**WHAT IS BEING ASKED**
Could you write out all of the data again, word for word?

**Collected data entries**
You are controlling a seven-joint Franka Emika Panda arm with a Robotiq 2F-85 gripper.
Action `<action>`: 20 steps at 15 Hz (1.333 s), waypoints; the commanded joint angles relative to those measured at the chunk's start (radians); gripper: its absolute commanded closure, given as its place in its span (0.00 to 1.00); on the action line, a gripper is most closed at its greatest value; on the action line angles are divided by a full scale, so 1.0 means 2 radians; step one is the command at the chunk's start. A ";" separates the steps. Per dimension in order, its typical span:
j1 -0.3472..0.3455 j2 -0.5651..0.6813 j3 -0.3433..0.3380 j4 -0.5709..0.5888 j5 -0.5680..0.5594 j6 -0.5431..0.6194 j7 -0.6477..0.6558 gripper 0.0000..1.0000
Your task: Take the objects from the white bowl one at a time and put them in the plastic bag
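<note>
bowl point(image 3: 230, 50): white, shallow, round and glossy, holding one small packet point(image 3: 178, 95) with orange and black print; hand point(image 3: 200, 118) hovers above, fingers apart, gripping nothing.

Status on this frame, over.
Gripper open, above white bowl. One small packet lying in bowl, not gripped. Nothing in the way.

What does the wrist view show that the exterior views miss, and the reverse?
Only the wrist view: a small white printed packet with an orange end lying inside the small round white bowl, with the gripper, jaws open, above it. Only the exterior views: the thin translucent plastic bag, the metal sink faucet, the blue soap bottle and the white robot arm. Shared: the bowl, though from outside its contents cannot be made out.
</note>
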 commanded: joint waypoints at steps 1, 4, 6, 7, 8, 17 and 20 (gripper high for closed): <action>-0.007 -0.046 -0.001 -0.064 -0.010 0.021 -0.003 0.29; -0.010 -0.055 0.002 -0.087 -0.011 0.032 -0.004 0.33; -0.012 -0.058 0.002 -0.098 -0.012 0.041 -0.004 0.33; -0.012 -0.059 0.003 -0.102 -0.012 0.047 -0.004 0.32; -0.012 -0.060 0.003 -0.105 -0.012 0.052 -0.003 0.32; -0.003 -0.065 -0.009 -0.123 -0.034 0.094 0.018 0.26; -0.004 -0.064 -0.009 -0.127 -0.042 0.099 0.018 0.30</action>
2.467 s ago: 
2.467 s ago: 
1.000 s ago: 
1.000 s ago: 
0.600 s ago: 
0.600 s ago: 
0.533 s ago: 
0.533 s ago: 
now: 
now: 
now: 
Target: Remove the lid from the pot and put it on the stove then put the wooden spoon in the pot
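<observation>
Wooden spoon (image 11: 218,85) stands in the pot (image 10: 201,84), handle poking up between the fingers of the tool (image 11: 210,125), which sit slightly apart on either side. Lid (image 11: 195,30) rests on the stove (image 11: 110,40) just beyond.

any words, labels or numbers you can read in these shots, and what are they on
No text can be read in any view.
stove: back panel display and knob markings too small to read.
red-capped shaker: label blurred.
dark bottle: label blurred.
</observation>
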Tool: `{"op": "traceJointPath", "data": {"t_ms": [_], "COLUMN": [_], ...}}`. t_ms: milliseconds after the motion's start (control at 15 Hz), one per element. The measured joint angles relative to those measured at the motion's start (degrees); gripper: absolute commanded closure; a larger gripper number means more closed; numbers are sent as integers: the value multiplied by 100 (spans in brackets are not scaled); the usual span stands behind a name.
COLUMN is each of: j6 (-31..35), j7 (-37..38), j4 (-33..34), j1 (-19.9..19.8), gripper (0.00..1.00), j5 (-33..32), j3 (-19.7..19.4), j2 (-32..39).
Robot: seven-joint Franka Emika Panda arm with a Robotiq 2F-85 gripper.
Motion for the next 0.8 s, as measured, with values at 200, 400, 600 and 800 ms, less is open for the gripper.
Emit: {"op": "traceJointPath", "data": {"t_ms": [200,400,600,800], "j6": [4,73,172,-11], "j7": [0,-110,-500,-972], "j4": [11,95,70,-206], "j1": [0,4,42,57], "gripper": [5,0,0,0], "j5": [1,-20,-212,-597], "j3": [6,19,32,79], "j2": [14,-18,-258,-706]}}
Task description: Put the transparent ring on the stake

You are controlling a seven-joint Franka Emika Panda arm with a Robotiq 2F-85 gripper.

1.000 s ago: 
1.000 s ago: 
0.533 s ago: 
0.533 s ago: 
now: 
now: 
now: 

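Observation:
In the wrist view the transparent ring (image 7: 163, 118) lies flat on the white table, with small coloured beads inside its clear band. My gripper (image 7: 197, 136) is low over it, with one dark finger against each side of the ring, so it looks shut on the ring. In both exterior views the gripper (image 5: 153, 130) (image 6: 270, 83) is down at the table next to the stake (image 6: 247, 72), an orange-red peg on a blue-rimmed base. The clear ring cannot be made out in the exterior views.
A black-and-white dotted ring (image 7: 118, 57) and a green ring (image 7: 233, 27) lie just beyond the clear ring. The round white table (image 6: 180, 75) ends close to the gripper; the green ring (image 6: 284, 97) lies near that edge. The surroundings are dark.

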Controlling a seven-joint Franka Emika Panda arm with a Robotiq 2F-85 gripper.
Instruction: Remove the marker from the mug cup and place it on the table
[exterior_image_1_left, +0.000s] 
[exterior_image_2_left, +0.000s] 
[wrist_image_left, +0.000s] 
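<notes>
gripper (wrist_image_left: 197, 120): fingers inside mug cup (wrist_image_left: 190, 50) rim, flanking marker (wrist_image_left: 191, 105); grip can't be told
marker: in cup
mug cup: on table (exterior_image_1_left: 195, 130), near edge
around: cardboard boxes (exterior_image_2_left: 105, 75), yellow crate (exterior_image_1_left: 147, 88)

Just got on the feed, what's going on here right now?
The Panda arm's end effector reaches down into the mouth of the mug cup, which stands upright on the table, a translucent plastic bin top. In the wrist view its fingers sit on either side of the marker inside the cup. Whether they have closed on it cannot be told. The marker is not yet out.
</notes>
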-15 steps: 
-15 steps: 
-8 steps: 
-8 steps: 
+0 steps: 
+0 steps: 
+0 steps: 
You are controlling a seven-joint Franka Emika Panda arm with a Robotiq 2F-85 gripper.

**EXERCISE OUTPUT**
You are controlling a seven-joint Franka Emika Panda arm with a Robotiq 2F-85 gripper.
Action `<action>`: 20 steps at 15 Hz (1.333 s), waypoints; the commanded joint angles relative to those measured at the chunk's start (radians); gripper: its absolute commanded closure, given as its place in its span (0.00 to 1.00); on the action line, a gripper is most closed at its greatest value; on the action line angles are divided by a full scale, so 1.0 means 2 radians; step one is the command at the chunk's start. A ";" separates the steps. Per dimension in order, its typical span:
j1 -0.3472..0.3455 j2 -0.5651..0.6813 j3 -0.3433..0.3380 j4 -0.5709..0.5888 j5 -0.5680..0.5594 j6 -0.5431..0.6194 j7 -0.6477..0.6558 gripper 0.0000..1.0000
Your task: Take the objects from the white bowl one at a time and put them in the plastic bag
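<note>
bowl point(image 3: 230, 50): white, shallow, round and glossy, holding one small packet point(image 3: 178, 95) with orange and black print; hand point(image 3: 200, 118) hovers above, fingers apart, gripping nothing.

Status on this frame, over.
Gripper open, above white bowl. One small packet lying in bowl, not gripped. Nothing in the way.

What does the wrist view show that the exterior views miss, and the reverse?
Only the wrist view: a small white printed packet with an orange end lying inside the small round white bowl, with the gripper, jaws open, above it. Only the exterior views: the thin translucent plastic bag, the metal sink faucet, the blue soap bottle and the white robot arm. Shared: the bowl, though from outside its contents cannot be made out.
</note>
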 commanded: joint waypoints at steps 1, 4, 6, 7, 8, 17 and 20 (gripper high for closed): <action>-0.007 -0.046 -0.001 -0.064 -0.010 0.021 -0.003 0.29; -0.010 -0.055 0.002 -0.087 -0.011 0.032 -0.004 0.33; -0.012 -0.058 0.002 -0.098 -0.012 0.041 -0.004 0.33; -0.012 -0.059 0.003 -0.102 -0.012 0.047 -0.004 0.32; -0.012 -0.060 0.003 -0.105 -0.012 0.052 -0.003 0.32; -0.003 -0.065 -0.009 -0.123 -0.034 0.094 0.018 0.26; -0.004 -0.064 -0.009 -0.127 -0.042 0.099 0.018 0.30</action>
2.467 s ago: 
2.467 s ago: 
1.000 s ago: 
1.000 s ago: 
0.600 s ago: 
0.600 s ago: 
0.533 s ago: 
0.533 s ago: 
now: 
now: 
now: 
Target: Remove the lid from the pot and put it on the stove then put the wooden spoon in the pot
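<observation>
Wooden spoon (image 11: 218,85) stands in the pot (image 10: 201,84), handle poking up between the fingers of the tool (image 11: 210,125), which sit slightly apart on either side. Lid (image 11: 195,30) rests on the stove (image 11: 110,40) just beyond.

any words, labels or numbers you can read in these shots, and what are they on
No text can be read in any view.
stove: back panel display and knob markings too small to read.
red-capped shaker: label blurred.
dark bottle: label blurred.
</observation>
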Tool: `{"op": "traceJointPath", "data": {"t_ms": [_], "COLUMN": [_], ...}}`. t_ms: milliseconds after the motion's start (control at 15 Hz), one per element. The measured joint angles relative to those measured at the motion's start (degrees); gripper: absolute commanded closure; a larger gripper number means more closed; numbers are sent as integers: the value multiplied by 100 (spans in brackets are not scaled); the usual span stands behind a name.
COLUMN is each of: j6 (-31..35), j7 (-37..38), j4 (-33..34), j1 (-19.9..19.8), gripper (0.00..1.00), j5 (-33..32), j3 (-19.7..19.4), j2 (-32..39).
Robot: seven-joint Franka Emika Panda arm with a Robotiq 2F-85 gripper.
Motion for the next 0.8 s, as measured, with values at 200, 400, 600 and 800 ms, less is open for the gripper.
Emit: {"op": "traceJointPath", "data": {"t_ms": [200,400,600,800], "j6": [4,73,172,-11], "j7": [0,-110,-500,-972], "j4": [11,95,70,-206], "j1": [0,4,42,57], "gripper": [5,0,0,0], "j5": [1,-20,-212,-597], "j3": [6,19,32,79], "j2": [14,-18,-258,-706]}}
Task description: Put the transparent ring on the stake

You are controlling a seven-joint Franka Emika Panda arm with a Robotiq 2F-85 gripper.

1.000 s ago: 
1.000 s ago: 
0.533 s ago: 
0.533 s ago: 
now: 
now: 
now: 

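Observation:
In the wrist view the transparent ring (image 7: 163, 118) lies flat on the white table, with small coloured beads inside its clear band. My gripper (image 7: 197, 136) is low over it, with one dark finger against each side of the ring, so it looks shut on the ring. In both exterior views the gripper (image 5: 153, 130) (image 6: 270, 83) is down at the table next to the stake (image 6: 247, 72), an orange-red peg on a blue-rimmed base. The clear ring cannot be made out in the exterior views.
A black-and-white dotted ring (image 7: 118, 57) and a green ring (image 7: 233, 27) lie just beyond the clear ring. The round white table (image 6: 180, 75) ends close to the gripper; the green ring (image 6: 284, 97) lies near that edge. The surroundings are dark.
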
Controlling a seven-joint Franka Emika Panda arm with a Robotiq 2F-85 gripper.
Instruction: Remove the marker from the mug cup and place it on the table
[exterior_image_1_left, +0.000s] 
[exterior_image_2_left, +0.000s] 
[wrist_image_left, +0.000s] 
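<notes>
gripper (wrist_image_left: 197, 120): fingers inside mug cup (wrist_image_left: 190, 50) rim, flanking marker (wrist_image_left: 191, 105); grip can't be told
marker: in cup
mug cup: on table (exterior_image_1_left: 195, 130), near edge
around: cardboard boxes (exterior_image_2_left: 105, 75), yellow crate (exterior_image_1_left: 147, 88)

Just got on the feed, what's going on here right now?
The Panda arm's end effector reaches down into the mouth of the mug cup, which stands upright on the table, a translucent plastic bin top. In the wrist view its fingers sit on either side of the marker inside the cup. Whether they have closed on it cannot be told. The marker is not yet out.
</notes>
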-15 steps: 
-15 steps: 
-8 steps: 
-8 steps: 
+0 steps: 
+0 steps: 
+0 steps: 
You are controlling a seven-joint Franka Emika Panda arm with a Robotiq 2F-85 gripper.

No further output is required here.